_WHAT TO WORK ON_: From the records below, print exactly the lines starting at the one containing "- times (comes" and ending at the one containing "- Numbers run", ends included, and nothing else.

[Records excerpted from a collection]
--------------------

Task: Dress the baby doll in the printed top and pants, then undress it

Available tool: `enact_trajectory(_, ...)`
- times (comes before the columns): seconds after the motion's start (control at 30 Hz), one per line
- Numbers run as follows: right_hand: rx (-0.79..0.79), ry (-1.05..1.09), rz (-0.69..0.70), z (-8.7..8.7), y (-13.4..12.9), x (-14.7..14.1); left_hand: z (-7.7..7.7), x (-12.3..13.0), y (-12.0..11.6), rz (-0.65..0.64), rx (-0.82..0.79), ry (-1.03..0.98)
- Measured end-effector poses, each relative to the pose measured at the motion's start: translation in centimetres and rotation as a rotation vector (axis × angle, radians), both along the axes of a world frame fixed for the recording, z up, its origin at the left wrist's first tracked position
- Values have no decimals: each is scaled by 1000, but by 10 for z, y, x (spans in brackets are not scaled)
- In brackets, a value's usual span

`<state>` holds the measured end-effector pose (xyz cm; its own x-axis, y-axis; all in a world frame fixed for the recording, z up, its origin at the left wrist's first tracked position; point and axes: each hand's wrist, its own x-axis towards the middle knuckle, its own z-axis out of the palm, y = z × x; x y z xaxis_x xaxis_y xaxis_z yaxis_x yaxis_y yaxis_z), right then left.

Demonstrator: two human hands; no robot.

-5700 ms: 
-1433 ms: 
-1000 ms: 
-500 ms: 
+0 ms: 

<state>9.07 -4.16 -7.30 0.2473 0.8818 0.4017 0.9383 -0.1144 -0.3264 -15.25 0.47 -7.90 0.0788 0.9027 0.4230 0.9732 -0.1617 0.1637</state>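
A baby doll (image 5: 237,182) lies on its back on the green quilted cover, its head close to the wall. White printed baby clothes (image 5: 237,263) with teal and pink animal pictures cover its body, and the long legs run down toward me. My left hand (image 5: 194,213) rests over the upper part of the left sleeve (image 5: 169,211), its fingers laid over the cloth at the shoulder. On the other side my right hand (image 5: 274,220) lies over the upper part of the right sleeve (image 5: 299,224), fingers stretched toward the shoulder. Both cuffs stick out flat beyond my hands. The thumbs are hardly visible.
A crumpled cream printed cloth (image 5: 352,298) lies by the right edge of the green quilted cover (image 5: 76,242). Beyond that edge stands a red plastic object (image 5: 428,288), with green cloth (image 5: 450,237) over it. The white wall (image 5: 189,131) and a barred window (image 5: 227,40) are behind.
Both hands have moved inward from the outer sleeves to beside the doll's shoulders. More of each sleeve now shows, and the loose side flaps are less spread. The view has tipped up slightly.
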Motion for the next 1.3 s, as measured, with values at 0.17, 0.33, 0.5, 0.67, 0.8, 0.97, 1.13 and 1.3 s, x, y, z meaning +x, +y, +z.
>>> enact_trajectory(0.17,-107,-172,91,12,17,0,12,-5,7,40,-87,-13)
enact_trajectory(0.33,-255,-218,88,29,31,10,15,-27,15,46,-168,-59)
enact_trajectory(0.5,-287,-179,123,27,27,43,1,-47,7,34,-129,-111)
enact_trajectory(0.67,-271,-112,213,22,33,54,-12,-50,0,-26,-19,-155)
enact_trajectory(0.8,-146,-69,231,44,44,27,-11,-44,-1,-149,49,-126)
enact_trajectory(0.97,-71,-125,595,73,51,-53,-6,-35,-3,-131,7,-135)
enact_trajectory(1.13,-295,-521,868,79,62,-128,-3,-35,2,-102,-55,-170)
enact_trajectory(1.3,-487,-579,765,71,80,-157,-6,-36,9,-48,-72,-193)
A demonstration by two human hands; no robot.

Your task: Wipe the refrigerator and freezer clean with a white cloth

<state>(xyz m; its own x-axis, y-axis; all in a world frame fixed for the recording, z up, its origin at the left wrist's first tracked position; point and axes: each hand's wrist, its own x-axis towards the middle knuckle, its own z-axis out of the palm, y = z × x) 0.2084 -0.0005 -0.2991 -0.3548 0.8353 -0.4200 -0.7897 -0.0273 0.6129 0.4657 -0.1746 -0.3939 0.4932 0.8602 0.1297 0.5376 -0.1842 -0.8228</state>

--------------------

_RESULT OF THE TASK_:
- times (comes before the columns): seconds after the motion's start (control at 30 Hz), one per line
- Numbers run as follows: right_hand: rx (-0.79..0.79), ry (-1.05..1.09), rz (-0.69..0.70), z (-8.7..8.7), y (-13.4..12.9), x (-14.7..14.1); left_hand: z (-7.7..7.7), x (-12.3..13.0), y (-12.0..11.6), rz (-0.65..0.64), rx (-0.82..0.79), ry (-1.03..0.98)

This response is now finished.